In a town where most homes were made of adobe, the Thatchers clearly wanted to impress. They hired an architect who had built a home for Thomas Edison and, seeking the latest innovations, spared no expense. Rosemount had a room just for dishes and an intercom system that reminded me of Downton Abbey. In fact, a lot about this house, like Chicago’s Driehaus and the Bay Area’s Filoli, reminded me of Downton Abbey. If an American version follows the British one when it’s 5 season run ends, which has been announced, I’d nominate Rosemount or one of the other two for filming. Margaret Thatcher, by the way, would be an amusing name for the family matriarch in an American version of a British series.
Ruth loved the uncharacteristic Tiffany chandeliers hanging throughout the mansion, and I loved the go-for-the-size-record front porch. Speaking of size, A 9 by 13 feet Victorian stained glass window named “Kingdoms of Nature” was and still is certain to impress anyone climbing the stairs to the 2nd floor. Other unique construction touches included an army range stove in the kitchen that now looks just like an expensive outdoor grill. Wired for electricity, the light fixtures converted to natural gas after dark.

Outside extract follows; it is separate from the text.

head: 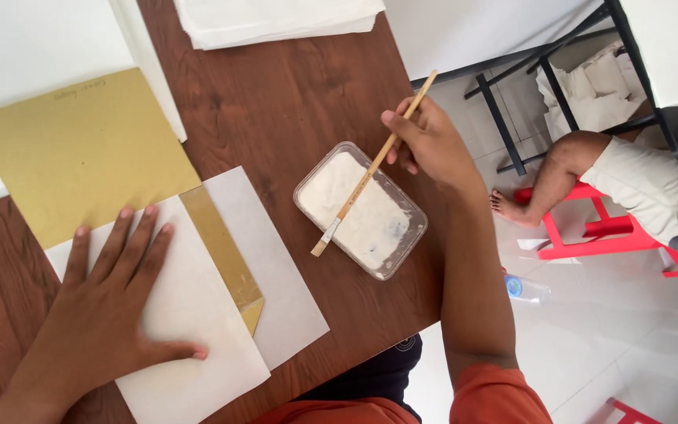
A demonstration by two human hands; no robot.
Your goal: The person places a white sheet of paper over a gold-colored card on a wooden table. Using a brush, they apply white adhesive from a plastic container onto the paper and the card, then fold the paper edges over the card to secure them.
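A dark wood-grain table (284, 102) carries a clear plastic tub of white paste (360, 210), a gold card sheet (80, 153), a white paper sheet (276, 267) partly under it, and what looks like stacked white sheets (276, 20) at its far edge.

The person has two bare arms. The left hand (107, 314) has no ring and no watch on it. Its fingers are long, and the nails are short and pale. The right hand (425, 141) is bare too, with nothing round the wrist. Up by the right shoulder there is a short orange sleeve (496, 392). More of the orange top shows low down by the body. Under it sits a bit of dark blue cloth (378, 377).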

Of the 5 Thatcher children, Albert died when he was 3 and Lenore got meningitis at the age of 23 while preparing for her wedding. She didn’t survive. The Thatchers’ 2nd daughter Lilian married but divorced quickly and moved back to Rosemount. She took back the Thatcher name and eventually redecorated the house. Her brother John Henry became a rancher with 3 children. His great-grandson now runs the family spread. Raymond never married and stayed in Rosemont until he died in 1968. The house retains 85% of its original furnishings thanks to Raymond’s longevity and family involvement that continues via a foundation.